# Longest common subsequence (only with the array DP itself constructs the longest common subsequence in O (m+n) time)

Source: Internet
Author: User
Tags first string

Algorithm class on the machine work, want to complicate.

Given 2 sequence X={X1,X2, ,xm} and y={y1,y2, ... ,yn} x and y   Improved LCS functions, not using arrays B and only with arrays c o (M+n)

The original code:

`voidLcslength (Char*x,Char*y,intMintNint**c,int**b) {       intI, J;  for(i =1; I <= m; i++) c[i] =0;  for(i =1; I <= N; i++) c[i] =0;  for(i =1; I <= m; i++)           for(j =1; J <= N; J + +)          {            if(x[i]==Y[j]) {C[i][j]=c[i-1][j-1]+1; B[I][J]=1; }            Else if(c[i-1][j]>=c[i][j-1]) {C[i][j]=c[i-1][j]; B[I][J]=2; }            Else{C[i][j]=c[i][j-1]; B[I][J]=3; }         }}voidLCS (intIintJChar*x,int**b) {      if(i = =0|| j==0)return; if(b[i][j]==1) {LCS (i-1, J-1, x,b); printf ("%c", X[i]); }      Else if(b[i][j]==2) LCS (i-1, j,x,b); ElseLCS (i,j-1, x,b);}`

When the final result is printed, it is no longer marked with the b[][] array. In fact, it is also very simple, in the printing function in the b[][] state judgment, and then again as a comparison between the DP.
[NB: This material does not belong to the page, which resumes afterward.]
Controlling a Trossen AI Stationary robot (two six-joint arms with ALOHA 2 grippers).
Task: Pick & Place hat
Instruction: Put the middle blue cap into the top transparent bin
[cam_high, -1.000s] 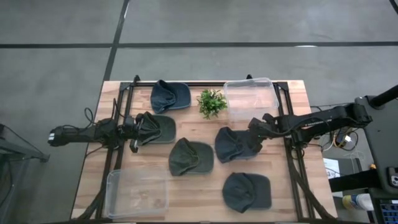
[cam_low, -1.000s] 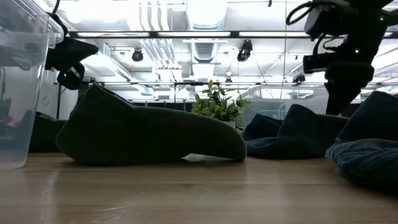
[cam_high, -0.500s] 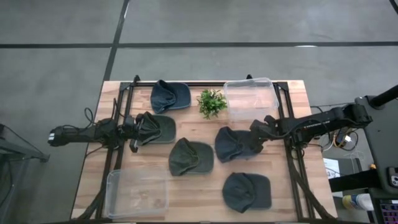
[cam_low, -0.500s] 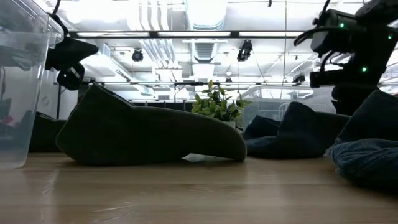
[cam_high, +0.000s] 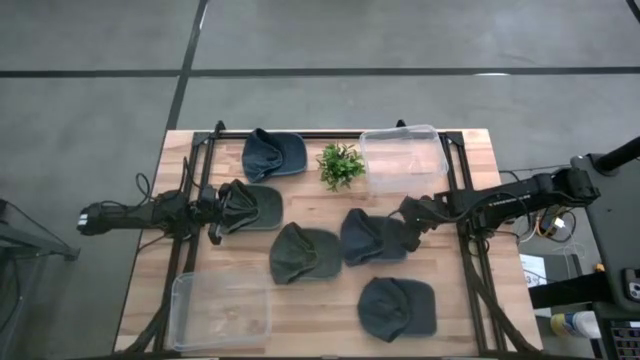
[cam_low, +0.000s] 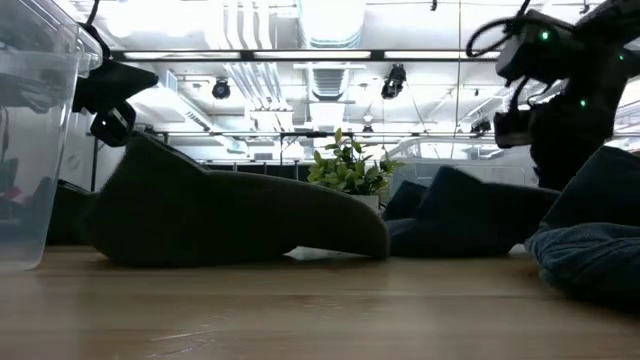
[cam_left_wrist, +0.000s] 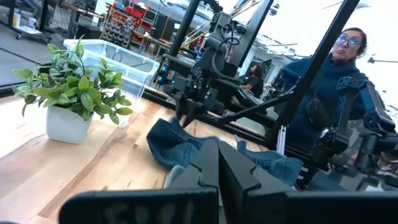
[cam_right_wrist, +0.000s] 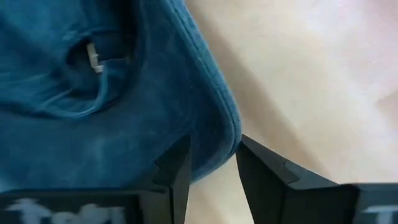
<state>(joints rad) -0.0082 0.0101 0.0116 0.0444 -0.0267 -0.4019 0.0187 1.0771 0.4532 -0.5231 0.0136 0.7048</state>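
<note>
Right gripper (cam_right_wrist: 211, 163): fingers straddling the hat's (cam_high: 372, 238) soft blue brim edge, cloth between them, at desk (cam_high: 470, 300) centre-right.
Hidden: fingertips buried in fabric from above; grip seen only at the wrist.
Left gripper (cam_high: 222, 210): fingers pressed together, over the olive cap (cam_high: 250, 206).
Beyond: leafy plant (cam_high: 340, 164), clear bin (cam_high: 404, 160).

My two fingers (cam_left_wrist: 217, 171) sit pressed together, tips touching, with a bit of cap (cam_left_wrist: 177, 177) showing just beside them. Past them lies a blue cap (cam_left_wrist: 177, 142) on the desk (cam_left_wrist: 93, 168), and the other arm's gripper (cam_left_wrist: 189, 102) comes down onto it. A potted plant (cam_left_wrist: 71, 93) stands near a clear bin (cam_left_wrist: 121, 62). Beyond the desk, a person (cam_left_wrist: 329, 99) in dark blue stands behind the frame (cam_left_wrist: 305, 93).
</note>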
Note that you should not use Max to ask for LCS, because if two parameters are equal, you do not know which one is selected. The code is as follows:

`#include <iostream>#include<string>#include<cstring>#include<algorithm>using namespacestd;intdp[ \$][ \$];strings1,s2;intLen1,len2;voidPrintintIintJ//Print Path{    if(i==0|| j==0)    return ; if(s1[i-1]==s2[j-1]) {print (I-1, J-1); cout<<s1[i-1]; }    Else    {        if(dp[i-1][j]>=dp[i][j-1]) print (I-1, J); ElsePrint (I,j-1); }}intMain () { while(1) {cout<<"Please enter the first string:"<<Endl; CIN>>S1; cout<<"Please enter a second string:"<<Endl; CIN>>S2; Len1=s1.length (); Len2=s2.length ();  for(intI=0; i<=len1;i++) dp[i]=0;  for(intI=0; i<=len2;i++) dp[i]=0;  for(intI=1; i<=len1;i++)        {             for(intj=1; j<=len2;j++)            {                if(s1[i-1]==s2[j-1])//I and J are equal in a substringdp[i][j]=dp[i-1][j-1]+1; Else                {                    //Dp[i][j]=max (dp[i-1][j],dp[i][j-1]); note here                    if(dp[i-1][j]>=dp[i][j-1]) Dp[i][j]=dp[i-1][j]; ElseDp[i][j]=dp[i][j-1]; } }} cout<<"The length of the longest common sub-sequence is:"<<dp[len1][len2]<<Endl;       Print (LEN1,LEN2); cout<<Endl; }    return 0;}`

Longest common subsequence (only with the array DP itself constructs the longest common subsequence in O (m+n) time)

Related Keywords:

The content source of this page is from Internet, which doesn't represent Alibaba Cloud's opinion; products and services mentioned on that page don't have any relationship with Alibaba Cloud. If the content of the page makes you feel confusing, please write us an email, we will handle the problem within 5 days after receiving your email.

If you find any instances of plagiarism from the community, please send an email to: info-contact@alibabacloud.com and provide relevant evidence. A staff member will contact you within 5 working days.

## A Free Trial That Lets You Build Big!

Start building with 50+ products and up to 12 months usage for Elastic Compute Service

• #### Sales Support

1 on 1 presale consultation

• #### After-Sales Support

24/7 Technical Support 6 Free Tickets per Quarter Faster Response

• Alibaba Cloud offers highly flexible support services tailored to meet your exact needs.